Find the wavelength of the electron orbiting in the first excited state in hydrogen atom.

Answer

Radius of $n^{th}$ orbit$r= \text{r}_{o}\text{n}^2=0.53n^2\mathring{\text{A}}$
$=0.53\times4\mathring{\text{A}}$
$=212 \mathring{\text{ A}}$
For an electron revolving in $n^{th}$ orbit, according to de Broglie relation $2\pi{r}_n= n \lambda, \text{For} {1}^{st} \text{excited state n}=2$ $2\times3.14\times2.12\times10^{-10}=2\lambda$ $\lambda=3.14\times2.12\times10^{-10}n$ $=6.67\overset{\circ}{\text{A}}$Alternate Answer
$\lambda=\frac{\text{h}}{\text{p}}=\frac{\text{h}}{\text{m}_ev}$
Velocity of electron in first excited state, $v=1.1\times10^{-6}{\text{m/s}}$ $\lambda=\frac{6.63\times10^{-34}}{9\times10^{-31}\times1.1\times10^{6}}$ $=6.67\times{10}^{-10}\text{m}$ $=6.67\overset{\circ}{\text{A}}$
Alternate Answer
Let $\lambda_n$ be the wavelength of the electron in the $n^{th}$ orbit.
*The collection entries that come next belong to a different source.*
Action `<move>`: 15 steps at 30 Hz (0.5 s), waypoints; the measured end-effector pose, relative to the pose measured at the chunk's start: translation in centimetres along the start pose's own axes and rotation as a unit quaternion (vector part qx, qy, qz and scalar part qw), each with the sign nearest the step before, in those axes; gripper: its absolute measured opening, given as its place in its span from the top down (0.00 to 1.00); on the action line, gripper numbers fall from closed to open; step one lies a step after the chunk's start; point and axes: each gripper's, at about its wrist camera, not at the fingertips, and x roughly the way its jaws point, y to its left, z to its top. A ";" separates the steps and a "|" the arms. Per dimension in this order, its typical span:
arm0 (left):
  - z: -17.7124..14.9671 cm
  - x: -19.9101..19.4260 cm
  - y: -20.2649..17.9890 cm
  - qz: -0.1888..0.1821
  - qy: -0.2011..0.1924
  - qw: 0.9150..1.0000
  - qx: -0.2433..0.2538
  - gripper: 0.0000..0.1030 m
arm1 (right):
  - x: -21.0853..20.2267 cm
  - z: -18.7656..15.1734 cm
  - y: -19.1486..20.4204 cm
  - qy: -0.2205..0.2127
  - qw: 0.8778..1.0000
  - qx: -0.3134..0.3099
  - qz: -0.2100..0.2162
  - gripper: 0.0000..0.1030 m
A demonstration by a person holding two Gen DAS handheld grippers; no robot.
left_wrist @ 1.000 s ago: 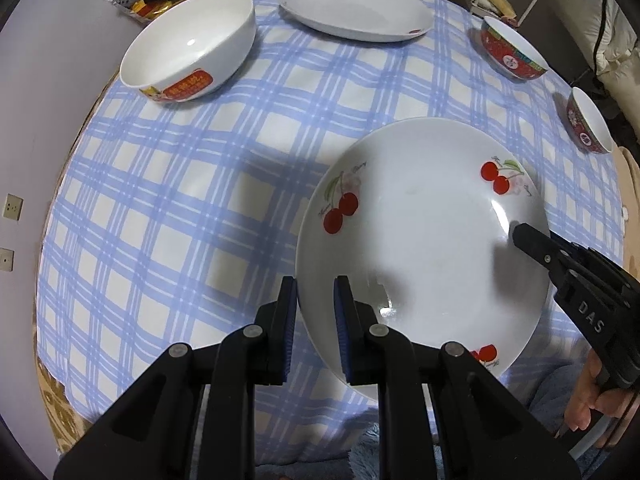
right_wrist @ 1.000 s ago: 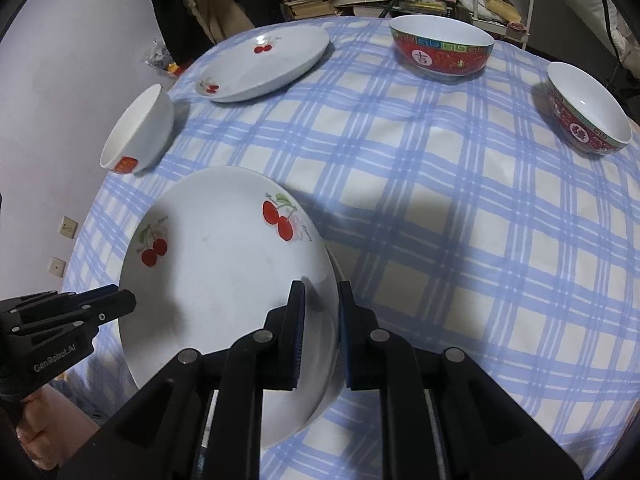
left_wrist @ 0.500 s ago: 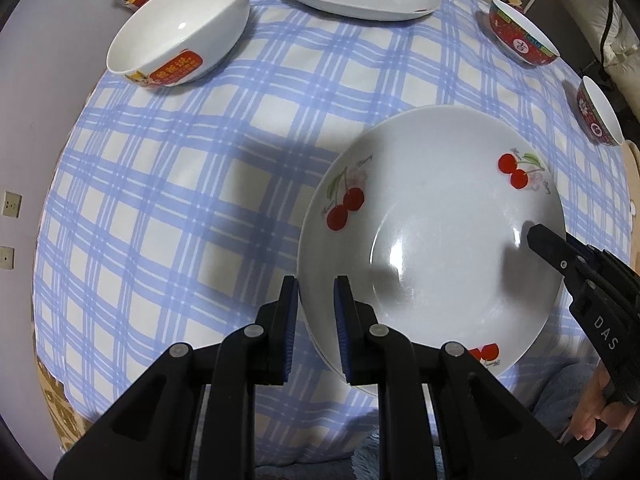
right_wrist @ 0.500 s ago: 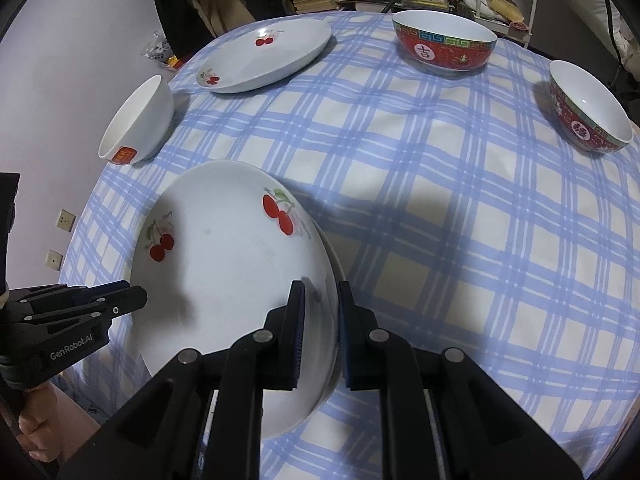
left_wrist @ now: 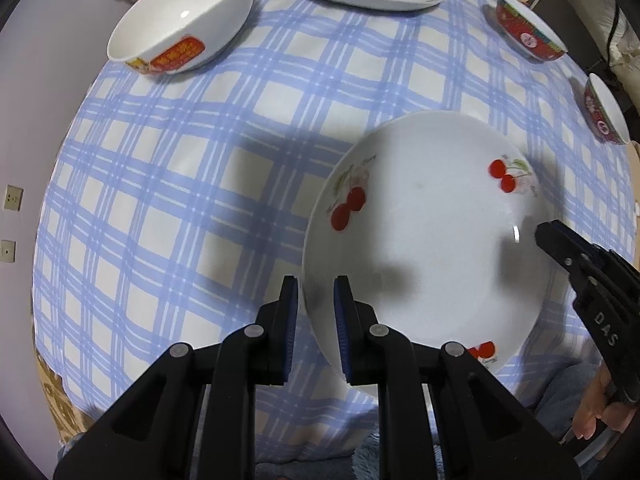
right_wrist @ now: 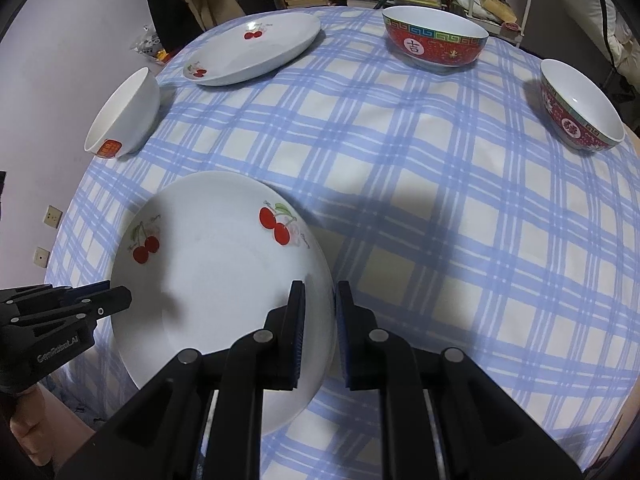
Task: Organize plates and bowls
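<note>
Both grippers, left (left_wrist: 316, 316) and right (right_wrist: 320, 320), still pinch opposite rims of the cherry plate (left_wrist: 424, 240), fingers nearly closed on its edge. Since a second ago I've carried it farther over the bench (right_wrist: 420, 200), toward the second cherry plate (right_wrist: 256, 50), likely for stacking.

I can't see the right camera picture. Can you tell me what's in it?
Two black tools hold a white cherry plate by opposite rims: the right tool near, the left tool opposite. Beyond, on the blue checked tablecloth, sit another cherry plate, a white bowl and two red bowls.
</note>
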 end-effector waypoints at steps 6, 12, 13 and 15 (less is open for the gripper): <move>-0.3 -0.2 -0.1 0.002 -0.005 1.000 0.000 0.82 | 0.1 -0.1 -0.1 0.005 1.000 0.006 0.002 0.84; -0.7 -1.4 -0.1 0.012 -0.029 1.000 0.000 0.79 | -0.3 -0.1 -0.1 0.001 1.000 0.003 -0.006 0.83; -0.6 -1.6 0.0 0.013 -0.032 0.999 -0.001 0.78 | -0.4 -0.1 -0.2 -0.001 1.000 0.004 -0.008 0.80; -0.6 -1.8 0.1 0.019 -0.035 0.999 -0.003 0.78 | -0.8 -0.1 -0.4 -0.004 1.000 0.008 -0.016 0.71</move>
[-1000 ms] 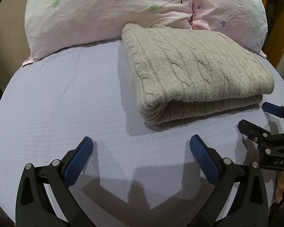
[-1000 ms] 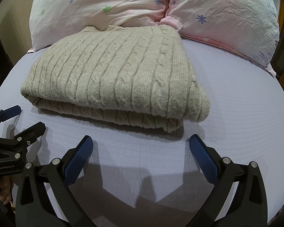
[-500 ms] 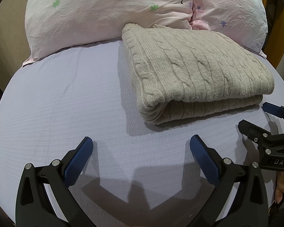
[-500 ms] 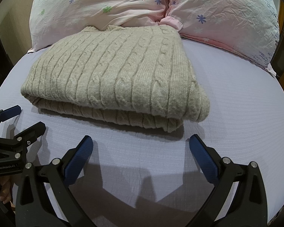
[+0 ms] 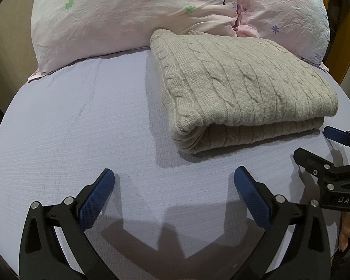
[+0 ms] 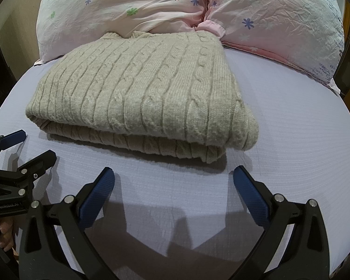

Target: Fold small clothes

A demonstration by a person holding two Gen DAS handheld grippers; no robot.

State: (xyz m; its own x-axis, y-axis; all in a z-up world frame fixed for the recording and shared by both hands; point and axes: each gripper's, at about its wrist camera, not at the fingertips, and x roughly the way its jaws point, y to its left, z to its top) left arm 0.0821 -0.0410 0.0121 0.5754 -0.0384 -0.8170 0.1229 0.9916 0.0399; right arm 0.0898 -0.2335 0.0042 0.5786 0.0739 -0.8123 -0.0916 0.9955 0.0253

We then have $2\pi r_n=n\lambda_n$$\therefore \lambda_2=\pi{r}_{2}$
$\text{Also}$${r}_{2}=4{\text{r}}_{0}$
$(r_0 =$ radius of the ground state orbit$)$
$\therefore \lambda_2=4\pi{r}_{0}$
Alternate Answer
Let $\lambda_n$ be the wavelength of the electron in the $n^{th}$ orbit. We then have $\lambda_n=\frac{h}{mv_n}$ But $v_n=\frac{v_0}{n}$ $\lambda_2=\frac{2h}{mv_0}$ Where $v_0$ is the velocity of electron in ground state.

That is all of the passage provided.